● WORK TO COMPLETE: Both the line below containing "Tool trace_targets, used" and the line containing "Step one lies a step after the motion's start", along with every line between them, should be repeated exactly; no other line belongs in the answer.

###

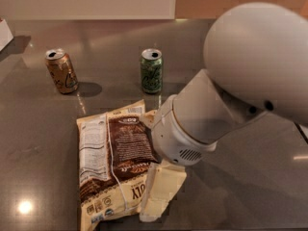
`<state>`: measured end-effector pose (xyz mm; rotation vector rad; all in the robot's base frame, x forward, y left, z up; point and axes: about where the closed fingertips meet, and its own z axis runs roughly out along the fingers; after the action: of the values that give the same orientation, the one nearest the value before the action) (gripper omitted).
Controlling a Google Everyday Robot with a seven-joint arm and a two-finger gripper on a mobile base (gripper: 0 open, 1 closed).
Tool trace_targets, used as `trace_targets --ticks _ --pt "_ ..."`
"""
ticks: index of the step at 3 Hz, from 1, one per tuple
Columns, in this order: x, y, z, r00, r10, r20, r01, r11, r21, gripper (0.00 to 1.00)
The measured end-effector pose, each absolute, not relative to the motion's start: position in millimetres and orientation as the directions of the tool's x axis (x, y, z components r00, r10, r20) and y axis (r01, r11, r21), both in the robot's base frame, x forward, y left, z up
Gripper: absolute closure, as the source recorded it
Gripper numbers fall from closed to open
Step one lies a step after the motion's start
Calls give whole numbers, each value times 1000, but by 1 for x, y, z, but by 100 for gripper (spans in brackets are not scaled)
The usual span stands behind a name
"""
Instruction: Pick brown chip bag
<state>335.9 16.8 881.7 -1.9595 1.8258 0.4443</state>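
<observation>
I see two upright cans toward the desk's (43, 129) back edge, tan-brown can (61, 71) left of green can (151, 71); contents not visible. Brown chip bag (113, 162) lies flat near the front edge. The tool (159, 196) overlaps the bag's lower right corner, and I can't tell whether it's apart or together.

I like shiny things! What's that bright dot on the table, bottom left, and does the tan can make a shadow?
Camera view: the dot is glare on the glossy table; the tan can throws a soft shadow rightward; the tool sits at the brown chip bag's right edge.
</observation>
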Motion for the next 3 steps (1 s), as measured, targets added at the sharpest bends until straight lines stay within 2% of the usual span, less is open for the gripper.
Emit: trace_targets --ticks 3 --pt "313 44 847 98 -785 -612 -995 -58 -85 0"
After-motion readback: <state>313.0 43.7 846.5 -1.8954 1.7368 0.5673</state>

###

● EXERCISE OUTPUT:
Tool trace_targets, used as `trace_targets --ticks _ --pt "_ ..."`
"""
ticks: index of the step at 3 Hz, from 1, one per tuple
Columns, in this order: x, y, z, r00, r10, r20, r01, r11, r21, gripper (0.00 to 1.00)
The measured end-effector pose, each absolute, not relative to the motion's start: position in millimetres and orientation as the directions of the tool's x axis (x, y, z components r00, r10, r20) and y axis (r01, r11, r21), both in the robot's base frame, x forward, y left, z up
Gripper: absolute closure, as the source recorded it
Gripper numbers fall from closed to open
Step one lies a step after the motion's start

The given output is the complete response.